Take the records below and write them out again exactly.

:: Source data

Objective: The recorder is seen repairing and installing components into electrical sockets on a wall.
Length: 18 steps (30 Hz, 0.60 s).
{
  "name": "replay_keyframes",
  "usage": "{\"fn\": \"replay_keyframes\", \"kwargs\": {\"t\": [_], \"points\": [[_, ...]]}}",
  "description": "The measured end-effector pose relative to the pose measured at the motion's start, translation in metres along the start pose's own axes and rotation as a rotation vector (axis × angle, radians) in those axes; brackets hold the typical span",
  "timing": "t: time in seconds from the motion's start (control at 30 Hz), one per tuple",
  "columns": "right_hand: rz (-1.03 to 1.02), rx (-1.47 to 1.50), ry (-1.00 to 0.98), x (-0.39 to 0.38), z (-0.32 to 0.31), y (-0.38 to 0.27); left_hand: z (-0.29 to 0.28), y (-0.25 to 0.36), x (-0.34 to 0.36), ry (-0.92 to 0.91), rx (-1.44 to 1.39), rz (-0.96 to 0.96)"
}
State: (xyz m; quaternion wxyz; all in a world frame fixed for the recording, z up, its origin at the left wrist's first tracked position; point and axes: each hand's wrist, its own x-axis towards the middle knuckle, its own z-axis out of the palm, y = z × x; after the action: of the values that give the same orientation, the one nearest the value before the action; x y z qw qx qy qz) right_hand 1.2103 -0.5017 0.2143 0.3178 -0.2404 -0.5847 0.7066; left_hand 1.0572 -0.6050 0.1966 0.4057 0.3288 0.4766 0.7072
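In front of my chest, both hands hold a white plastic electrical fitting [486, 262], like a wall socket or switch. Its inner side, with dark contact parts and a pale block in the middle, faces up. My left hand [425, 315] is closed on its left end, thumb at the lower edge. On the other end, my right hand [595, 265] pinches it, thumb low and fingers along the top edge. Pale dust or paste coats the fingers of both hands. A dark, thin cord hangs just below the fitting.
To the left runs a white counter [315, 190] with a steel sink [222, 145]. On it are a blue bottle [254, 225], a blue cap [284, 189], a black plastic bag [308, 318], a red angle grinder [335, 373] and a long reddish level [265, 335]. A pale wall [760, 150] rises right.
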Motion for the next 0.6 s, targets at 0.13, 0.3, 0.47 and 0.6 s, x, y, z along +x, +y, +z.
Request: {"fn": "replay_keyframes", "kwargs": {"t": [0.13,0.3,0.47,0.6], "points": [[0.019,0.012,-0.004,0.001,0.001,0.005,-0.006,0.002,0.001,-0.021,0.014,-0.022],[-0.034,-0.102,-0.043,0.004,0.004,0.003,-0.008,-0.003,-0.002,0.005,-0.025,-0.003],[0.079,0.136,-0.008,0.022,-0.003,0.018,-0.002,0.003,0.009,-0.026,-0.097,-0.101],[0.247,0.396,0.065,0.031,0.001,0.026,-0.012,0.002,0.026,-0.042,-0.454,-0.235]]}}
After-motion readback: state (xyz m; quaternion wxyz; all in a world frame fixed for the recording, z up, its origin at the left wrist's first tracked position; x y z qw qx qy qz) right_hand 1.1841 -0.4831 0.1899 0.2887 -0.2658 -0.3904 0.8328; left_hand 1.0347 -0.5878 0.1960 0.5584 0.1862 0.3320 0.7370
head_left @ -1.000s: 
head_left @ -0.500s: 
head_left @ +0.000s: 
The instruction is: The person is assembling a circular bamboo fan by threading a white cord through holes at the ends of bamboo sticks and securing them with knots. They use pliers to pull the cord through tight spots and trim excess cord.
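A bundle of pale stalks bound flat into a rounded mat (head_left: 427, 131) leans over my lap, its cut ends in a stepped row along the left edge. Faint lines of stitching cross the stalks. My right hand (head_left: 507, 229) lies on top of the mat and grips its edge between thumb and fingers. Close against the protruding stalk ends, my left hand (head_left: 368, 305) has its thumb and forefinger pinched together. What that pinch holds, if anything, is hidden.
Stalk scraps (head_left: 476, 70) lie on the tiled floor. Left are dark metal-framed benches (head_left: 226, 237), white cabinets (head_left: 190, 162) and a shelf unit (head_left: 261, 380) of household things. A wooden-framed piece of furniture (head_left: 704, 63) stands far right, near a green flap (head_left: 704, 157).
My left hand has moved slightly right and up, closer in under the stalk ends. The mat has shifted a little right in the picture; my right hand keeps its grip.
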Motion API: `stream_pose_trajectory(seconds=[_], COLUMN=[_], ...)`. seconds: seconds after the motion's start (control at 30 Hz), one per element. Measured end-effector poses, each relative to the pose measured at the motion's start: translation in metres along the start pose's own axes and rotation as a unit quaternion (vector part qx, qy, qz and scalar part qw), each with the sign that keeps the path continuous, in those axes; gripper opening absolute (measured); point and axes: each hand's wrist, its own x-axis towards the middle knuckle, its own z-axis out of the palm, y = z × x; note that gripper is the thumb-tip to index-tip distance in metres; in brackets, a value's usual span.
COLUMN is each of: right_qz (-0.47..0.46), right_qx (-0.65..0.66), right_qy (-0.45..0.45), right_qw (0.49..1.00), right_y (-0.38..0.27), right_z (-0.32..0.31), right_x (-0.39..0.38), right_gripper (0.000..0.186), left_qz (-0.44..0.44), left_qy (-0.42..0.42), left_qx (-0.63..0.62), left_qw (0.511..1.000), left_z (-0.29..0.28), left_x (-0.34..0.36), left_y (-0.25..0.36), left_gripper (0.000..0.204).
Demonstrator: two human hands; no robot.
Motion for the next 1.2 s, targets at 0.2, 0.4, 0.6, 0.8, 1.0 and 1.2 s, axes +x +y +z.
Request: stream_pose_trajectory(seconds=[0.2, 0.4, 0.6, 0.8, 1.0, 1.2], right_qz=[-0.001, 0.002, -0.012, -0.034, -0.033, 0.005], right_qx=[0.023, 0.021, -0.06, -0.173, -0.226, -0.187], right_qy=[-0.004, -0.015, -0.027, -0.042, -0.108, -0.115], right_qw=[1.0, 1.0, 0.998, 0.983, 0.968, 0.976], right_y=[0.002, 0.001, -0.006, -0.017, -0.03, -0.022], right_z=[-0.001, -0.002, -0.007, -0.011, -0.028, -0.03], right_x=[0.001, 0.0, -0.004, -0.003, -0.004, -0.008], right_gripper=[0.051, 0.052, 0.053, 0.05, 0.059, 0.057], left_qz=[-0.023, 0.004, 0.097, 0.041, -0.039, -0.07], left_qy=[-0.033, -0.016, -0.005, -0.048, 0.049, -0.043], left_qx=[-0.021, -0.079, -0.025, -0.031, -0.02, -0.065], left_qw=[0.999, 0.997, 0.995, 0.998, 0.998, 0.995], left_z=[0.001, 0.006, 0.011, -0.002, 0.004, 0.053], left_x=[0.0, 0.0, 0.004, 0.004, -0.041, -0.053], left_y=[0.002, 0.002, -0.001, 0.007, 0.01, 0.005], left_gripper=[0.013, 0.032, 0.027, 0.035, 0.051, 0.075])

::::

— Exercise response —
Objective: The recorder is seen repairing and installing components into electrical sockets on a wall.
Length: 18 steps (30 Hz, 0.60 s).
{
  "name": "replay_keyframes",
  "usage": "{\"fn\": \"replay_keyframes\", \"kwargs\": {\"t\": [_], \"points\": [[_, ...]]}}",
  "description": "The measured end-effector pose relative to the pose measured at the motion's start, translation in metres along the start pose's own axes and rotation as a rotation vector (axis × angle, radians) in those axes; brackets hold the typical span",
  "timing": "t: time in seconds from the motion's start (control at 30 Hz), one per tuple",
  "columns": "right_hand: rz (-1.03 to 1.02), rx (-1.47 to 1.50), ry (-1.00 to 0.98), x (-0.39 to 0.38), z (-0.32 to 0.31), y (-0.38 to 0.27); left_hand: z (-0.29 to 0.28), y (-0.25 to 0.36), x (-0.34 to 0.36), ry (-0.92 to 0.91), rx (-1.44 to 1.39), rz (-0.96 to 0.96)"
}
State: (xyz m; quaternion wxyz; all in a world frame fixed for the recording, z up, its origin at the left wrist's first tracked position; point and axes: each hand's wrist, its own x-axis towards the middle knuckle, its own z-axis out of the palm, y = z × x; after the action: of the values that give the same orientation, the one nearest the value before the action; x y z qw qx qy qz) right_hand 1.2103 -0.5017 0.2143 0.3178 -0.2404 -0.5847 0.7066; left_hand 1.0572 -0.6050 0.1966 0.4057 0.3288 0.4766 0.7072
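In front of my chest, both hands hold a white plastic electrical fitting [486, 262], like a wall socket or switch. Its inner side, with dark contact parts and a pale block in the middle, faces up. My left hand [425, 315] is closed on its left end, thumb at the lower edge. On the other end, my right hand [595, 265] pinches it, thumb low and fingers along the top edge. Pale dust or paste coats the fingers of both hands. A dark, thin cord hangs just below the fitting.
To the left runs a white counter [315, 190] with a steel sink [222, 145]. On it are a blue bottle [254, 225], a blue cap [284, 189], a black plastic bag [308, 318], a red angle grinder [335, 373] and a long reddish level [265, 335]. A pale wall [760, 150] rises right.
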Motion for the next 0.6 s, targets at 0.13, 0.3, 0.47 and 0.6 s, x, y, z along +x, +y, +z.
Request: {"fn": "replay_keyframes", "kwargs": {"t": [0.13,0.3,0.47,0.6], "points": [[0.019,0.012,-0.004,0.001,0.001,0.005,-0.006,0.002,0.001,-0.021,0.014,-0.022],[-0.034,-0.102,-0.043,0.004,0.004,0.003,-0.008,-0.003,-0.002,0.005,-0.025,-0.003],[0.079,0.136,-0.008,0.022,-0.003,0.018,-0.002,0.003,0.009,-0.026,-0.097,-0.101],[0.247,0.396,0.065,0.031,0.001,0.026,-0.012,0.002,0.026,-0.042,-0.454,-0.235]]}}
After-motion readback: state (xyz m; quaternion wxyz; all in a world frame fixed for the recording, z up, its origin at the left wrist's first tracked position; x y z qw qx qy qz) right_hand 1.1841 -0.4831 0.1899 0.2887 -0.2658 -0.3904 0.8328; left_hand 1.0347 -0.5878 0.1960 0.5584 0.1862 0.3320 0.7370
head_left @ -1.000s: 
head_left @ -0.500s: 
head_left @ +0.000s: 
The instruction is: The person is assembling a circular bamboo fan by threading a white cord through holes at the ends of bamboo sticks and securing them with knots. They use pliers to pull the cord through tight spots and trim excess cord.
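A bundle of pale stalks bound flat into a rounded mat (head_left: 427, 131) leans over my lap, its cut ends in a stepped row along the left edge. Faint lines of stitching cross the stalks. My right hand (head_left: 507, 229) lies on top of the mat and grips its edge between thumb and fingers. Close against the protruding stalk ends, my left hand (head_left: 368, 305) has its thumb and forefinger pinched together. What that pinch holds, if anything, is hidden.
Stalk scraps (head_left: 476, 70) lie on the tiled floor. Left are dark metal-framed benches (head_left: 226, 237), white cabinets (head_left: 190, 162) and a shelf unit (head_left: 261, 380) of household things. A wooden-framed piece of furniture (head_left: 704, 63) stands far right, near a green flap (head_left: 704, 157).
My left hand has moved slightly right and up, closer in under the stalk ends. The mat has shifted a little right in the picture; my right hand keeps its grip.
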Motion API: `stream_pose_trajectory(seconds=[_], COLUMN=[_], ...)`. seconds: seconds after the motion's start (control at 30 Hz), one per element. Measured end-effector poses, each relative to the pose measured at the motion's start: translation in metres along the start pose's own axes and rotation as a unit quaternion (vector part qx, qy, qz and scalar part qw), each with the sign that keeps the path continuous, in those axes; gripper opening absolute (measured); point and axes: each hand's wrist, its own x-axis towards the middle knuckle, its own z-axis out of the palm, y = z × x; note that gripper is the thumb-tip to index-tip distance in metres; in brackets, a value's usual span.
COLUMN is each of: right_qz (-0.47..0.46), right_qx (-0.65..0.66), right_qy (-0.45..0.45), right_qw (0.49..1.00), right_y (-0.38..0.27), right_z (-0.32..0.31), right_x (-0.39..0.38), right_gripper (0.000..0.186), left_qz (-0.44..0.44), left_qy (-0.42..0.42), left_qx (-0.63..0.62), left_qw (0.511..1.000), left_z (-0.29..0.28), left_x (-0.34..0.36), left_y (-0.25..0.36), left_gripper (0.000..0.204).
Demonstrator: two human hands; no robot.
Motion for the next 1.2 s, targets at 0.2, 0.4, 0.6, 0.8, 1.0 and 1.2 s, axes +x +y +z.
Request: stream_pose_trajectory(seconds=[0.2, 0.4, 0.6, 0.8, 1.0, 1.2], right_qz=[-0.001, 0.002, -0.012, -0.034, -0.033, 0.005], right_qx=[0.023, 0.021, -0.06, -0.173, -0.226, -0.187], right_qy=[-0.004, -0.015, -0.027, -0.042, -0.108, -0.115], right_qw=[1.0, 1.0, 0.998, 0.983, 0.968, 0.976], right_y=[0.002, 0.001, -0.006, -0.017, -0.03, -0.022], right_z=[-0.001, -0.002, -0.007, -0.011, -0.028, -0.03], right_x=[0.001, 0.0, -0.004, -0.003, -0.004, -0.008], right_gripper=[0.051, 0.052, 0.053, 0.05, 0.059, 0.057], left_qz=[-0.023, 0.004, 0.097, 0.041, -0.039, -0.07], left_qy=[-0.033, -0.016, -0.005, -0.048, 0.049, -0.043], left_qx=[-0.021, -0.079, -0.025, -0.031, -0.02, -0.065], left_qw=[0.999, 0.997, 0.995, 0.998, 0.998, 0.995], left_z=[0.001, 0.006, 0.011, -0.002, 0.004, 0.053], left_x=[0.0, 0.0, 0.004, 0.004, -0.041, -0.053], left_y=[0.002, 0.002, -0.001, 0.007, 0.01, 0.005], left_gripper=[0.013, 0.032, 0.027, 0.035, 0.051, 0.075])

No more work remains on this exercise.